I enjoy working in the kitchen a lot, I’d describe it more as play time, a time to be creative more than anything, but as you’d imagine, it’s quite hard for me to follow recipes let alone come up with one. So hang in there! I am also by no means an expert cook, and moreover an expert baker, I barely qualify as experienced even. FYI I don’t have a kitchen scale, I just take out a pen, paper, calculator, measuring cups, and a Googled sheet of conversion tables. I just enjoy figuring it out on the fly and the spontaneity of all of it. I call it #rebelbaking. So I’m sure you’ll be fine, if not better than my attempts! 😂
Pre-fed starter (100% hydration)
Flour (I used bread flour for this)
Rosemary (I find dried thyme works very well too)
Time (we should have a lot of this)
Patience (we should have even more of this)
You’re probably wondering why there are no amounts on the ingredients list.
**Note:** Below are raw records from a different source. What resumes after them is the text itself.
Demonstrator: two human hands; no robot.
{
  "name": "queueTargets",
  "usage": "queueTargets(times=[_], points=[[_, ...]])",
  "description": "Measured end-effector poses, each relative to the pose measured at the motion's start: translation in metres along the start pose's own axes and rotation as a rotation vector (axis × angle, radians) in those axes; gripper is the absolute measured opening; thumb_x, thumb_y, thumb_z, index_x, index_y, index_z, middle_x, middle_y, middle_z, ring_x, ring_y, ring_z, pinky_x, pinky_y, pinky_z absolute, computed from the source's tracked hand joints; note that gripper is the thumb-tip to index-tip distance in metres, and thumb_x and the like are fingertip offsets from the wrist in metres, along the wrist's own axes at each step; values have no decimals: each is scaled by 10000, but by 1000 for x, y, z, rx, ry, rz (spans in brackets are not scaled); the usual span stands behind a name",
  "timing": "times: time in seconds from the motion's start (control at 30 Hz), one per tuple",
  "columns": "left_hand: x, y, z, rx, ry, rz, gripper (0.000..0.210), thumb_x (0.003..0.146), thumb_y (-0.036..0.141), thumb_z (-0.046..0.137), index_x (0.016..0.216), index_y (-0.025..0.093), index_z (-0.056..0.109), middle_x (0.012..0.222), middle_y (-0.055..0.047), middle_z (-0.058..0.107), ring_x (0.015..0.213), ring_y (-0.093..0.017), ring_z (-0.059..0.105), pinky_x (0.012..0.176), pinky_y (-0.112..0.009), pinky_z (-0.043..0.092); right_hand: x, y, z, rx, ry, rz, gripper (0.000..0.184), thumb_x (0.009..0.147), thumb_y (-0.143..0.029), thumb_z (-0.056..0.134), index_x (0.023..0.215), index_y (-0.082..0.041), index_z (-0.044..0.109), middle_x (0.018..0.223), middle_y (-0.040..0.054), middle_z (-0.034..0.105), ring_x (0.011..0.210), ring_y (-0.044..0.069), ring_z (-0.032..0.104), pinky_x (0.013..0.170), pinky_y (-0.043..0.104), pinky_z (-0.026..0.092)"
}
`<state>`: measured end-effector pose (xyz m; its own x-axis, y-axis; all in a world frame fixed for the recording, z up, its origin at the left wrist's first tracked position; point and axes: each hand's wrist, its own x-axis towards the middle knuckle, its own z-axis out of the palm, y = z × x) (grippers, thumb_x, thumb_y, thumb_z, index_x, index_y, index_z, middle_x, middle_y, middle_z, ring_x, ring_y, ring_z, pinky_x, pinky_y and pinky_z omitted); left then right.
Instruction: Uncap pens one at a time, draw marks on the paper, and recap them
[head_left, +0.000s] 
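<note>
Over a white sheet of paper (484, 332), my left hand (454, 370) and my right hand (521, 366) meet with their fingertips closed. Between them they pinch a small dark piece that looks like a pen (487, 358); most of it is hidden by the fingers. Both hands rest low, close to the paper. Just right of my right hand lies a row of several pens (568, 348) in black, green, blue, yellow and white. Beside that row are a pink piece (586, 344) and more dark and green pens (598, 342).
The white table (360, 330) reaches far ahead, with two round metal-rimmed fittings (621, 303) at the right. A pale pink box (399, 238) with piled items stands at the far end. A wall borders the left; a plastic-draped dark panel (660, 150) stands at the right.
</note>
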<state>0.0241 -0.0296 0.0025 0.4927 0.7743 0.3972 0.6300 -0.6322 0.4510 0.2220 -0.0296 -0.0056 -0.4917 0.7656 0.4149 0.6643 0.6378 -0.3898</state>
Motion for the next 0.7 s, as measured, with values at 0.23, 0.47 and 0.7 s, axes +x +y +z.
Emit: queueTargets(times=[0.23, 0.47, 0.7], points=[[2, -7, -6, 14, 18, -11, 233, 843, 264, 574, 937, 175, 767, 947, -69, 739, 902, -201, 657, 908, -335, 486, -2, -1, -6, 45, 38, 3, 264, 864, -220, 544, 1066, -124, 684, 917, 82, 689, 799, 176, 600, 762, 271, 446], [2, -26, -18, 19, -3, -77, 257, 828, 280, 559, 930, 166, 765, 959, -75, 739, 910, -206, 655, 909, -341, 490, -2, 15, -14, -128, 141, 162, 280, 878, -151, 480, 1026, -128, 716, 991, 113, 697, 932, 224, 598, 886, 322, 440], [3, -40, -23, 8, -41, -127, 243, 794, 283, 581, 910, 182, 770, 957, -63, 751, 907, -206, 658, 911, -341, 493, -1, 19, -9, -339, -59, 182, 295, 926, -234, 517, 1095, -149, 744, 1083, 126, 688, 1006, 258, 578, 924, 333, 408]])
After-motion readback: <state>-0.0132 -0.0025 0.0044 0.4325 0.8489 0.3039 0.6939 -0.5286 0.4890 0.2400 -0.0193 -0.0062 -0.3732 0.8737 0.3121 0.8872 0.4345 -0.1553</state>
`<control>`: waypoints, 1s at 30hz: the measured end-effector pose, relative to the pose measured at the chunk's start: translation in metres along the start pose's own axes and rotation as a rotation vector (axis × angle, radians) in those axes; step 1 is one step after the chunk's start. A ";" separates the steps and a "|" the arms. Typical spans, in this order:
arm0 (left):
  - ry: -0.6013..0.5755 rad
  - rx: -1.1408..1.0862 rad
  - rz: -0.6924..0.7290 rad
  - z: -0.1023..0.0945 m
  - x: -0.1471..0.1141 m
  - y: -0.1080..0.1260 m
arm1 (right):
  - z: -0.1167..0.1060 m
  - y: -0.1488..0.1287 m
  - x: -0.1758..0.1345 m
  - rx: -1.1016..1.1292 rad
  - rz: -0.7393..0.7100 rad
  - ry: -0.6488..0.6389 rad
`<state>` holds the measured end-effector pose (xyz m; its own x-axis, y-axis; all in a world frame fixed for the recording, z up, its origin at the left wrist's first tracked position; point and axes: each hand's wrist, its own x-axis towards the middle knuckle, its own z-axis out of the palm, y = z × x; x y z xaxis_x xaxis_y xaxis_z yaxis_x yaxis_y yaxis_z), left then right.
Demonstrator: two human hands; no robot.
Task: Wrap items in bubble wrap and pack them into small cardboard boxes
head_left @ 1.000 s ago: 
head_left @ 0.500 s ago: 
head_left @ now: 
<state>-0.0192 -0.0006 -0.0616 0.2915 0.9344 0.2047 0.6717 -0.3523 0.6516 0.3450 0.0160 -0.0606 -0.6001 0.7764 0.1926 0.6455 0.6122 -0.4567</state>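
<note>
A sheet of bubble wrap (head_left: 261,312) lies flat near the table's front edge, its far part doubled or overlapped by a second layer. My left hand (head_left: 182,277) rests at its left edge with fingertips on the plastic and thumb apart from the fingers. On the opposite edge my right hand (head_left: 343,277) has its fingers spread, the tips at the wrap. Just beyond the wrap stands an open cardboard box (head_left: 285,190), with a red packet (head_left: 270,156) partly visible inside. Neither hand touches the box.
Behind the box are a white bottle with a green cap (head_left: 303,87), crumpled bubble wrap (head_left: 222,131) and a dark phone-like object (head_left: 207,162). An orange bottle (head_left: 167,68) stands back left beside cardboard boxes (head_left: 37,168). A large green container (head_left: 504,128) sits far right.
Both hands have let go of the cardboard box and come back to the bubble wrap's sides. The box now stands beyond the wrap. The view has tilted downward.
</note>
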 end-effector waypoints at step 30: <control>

If you’ve tried baking with sourdough, it’s mostly about the percentages and ratios, and depending on what you’re making the percentages change. So you don’t have to muster so much of a certain ingredient if you don’t have it, flour is always 100% so it usually is the limiting ingredient (aka runs out the fastest)
So for example, the basic percentages I like to follow for focaccia is, 60% leaven, 100% flour and 80% water and 2.5% salt. So if you have 100g of flour, leaven should be 60g, water 80g, and salt 2.5g.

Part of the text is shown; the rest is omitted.